Martin Buchheit, Hani Al Haddad, Ben M. Simpson, Dino Palazzi, Pitre C. Bourdon, Valter Di Salvo and Alberto Mendez-Villanueva
The aims of the current study were to examine the magnitude of between-GPS-models differences in commonly reported running-based measures in football, examine between-units variability, and assess the effect of software updates on these measures. Fifty identical-brand GPS units (15 SPI-proX and 35 SPIproX2, 15 Hz, GPSports, Canberra, Australia) were attached to a custom-made plastic sled towed by a player performing simulated match running activities.
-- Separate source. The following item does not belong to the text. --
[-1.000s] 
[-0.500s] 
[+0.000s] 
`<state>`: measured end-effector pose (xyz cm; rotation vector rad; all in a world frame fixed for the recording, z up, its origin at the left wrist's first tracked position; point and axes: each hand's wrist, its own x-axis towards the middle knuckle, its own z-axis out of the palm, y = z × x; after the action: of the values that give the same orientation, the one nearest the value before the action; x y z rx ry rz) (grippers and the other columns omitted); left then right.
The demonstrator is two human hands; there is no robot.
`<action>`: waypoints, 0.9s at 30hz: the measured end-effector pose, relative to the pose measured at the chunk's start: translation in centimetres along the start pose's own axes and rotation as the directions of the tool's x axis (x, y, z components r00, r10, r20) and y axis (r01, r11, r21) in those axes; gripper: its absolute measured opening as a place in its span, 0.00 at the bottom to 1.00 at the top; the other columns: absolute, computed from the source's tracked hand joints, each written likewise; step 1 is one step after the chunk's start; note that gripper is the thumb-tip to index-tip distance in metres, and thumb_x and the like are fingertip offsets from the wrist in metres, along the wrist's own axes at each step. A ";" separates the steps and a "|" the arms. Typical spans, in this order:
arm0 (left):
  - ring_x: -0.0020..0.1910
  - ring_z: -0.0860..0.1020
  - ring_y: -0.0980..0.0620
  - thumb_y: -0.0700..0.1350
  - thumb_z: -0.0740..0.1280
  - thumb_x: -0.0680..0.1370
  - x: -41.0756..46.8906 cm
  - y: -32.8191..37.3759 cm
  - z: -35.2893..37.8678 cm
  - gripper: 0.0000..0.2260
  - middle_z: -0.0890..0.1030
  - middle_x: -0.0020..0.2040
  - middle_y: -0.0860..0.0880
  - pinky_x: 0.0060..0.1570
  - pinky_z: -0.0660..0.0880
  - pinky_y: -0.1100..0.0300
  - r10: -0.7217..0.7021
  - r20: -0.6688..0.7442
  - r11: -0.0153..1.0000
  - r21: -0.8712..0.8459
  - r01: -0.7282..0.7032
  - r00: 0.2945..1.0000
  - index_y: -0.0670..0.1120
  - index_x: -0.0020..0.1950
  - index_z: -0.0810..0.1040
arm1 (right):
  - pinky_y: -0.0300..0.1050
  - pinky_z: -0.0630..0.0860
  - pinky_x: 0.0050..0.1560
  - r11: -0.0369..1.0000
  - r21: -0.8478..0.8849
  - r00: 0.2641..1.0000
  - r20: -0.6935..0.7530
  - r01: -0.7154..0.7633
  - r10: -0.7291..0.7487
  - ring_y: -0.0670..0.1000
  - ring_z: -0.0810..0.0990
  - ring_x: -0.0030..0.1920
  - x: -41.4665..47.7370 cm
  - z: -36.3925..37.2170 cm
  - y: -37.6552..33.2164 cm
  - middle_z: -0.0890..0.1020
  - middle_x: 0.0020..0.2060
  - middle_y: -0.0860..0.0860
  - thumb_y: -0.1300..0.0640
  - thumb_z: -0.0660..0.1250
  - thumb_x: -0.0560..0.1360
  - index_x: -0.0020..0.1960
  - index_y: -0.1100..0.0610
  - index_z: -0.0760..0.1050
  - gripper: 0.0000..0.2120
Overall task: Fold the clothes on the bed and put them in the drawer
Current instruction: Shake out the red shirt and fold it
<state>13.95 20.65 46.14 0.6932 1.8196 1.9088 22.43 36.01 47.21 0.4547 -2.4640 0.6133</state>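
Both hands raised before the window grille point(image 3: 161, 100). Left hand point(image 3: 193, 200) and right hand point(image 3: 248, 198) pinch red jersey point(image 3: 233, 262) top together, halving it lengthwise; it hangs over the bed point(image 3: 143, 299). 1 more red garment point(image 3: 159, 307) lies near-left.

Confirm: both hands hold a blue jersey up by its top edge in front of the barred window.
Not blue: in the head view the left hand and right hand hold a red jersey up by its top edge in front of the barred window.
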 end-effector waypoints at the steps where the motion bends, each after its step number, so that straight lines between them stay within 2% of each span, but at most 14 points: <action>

GPS data collected during training sessions over 4 wk from 4 professional football players (N = 53 files) were also analyzed before and after 2 manufacturersupplied software updates. There were substantial differences between the different models (eg, standardized difference for the number of acceleration >4 m/s2 = 2.1; 90% confidence limits [1.4, 2.7], with 100% chance of a true difference). Between-units variations ranged from 1% (maximal speed) to 56% (number of deceleration >4 m/s2). Some GPS units measured 2–6 times more acceleration/deceleration occurrences than others. Software updates did not substantially affect the distance covered at different speeds or peak speed reached, but 1 of the updates led to large and small decreases in the occurrence of accelerations (–1.24; –1.32, –1.15) and decelerations (–0.45; –0.48, –0.41), respectively. Practitioners are advised to apply care when comparing data collected with different models or units or when updating their software. The metrics of accelerations and decelerations show the most variability in GPS monitoring and must be interpreted cautiously.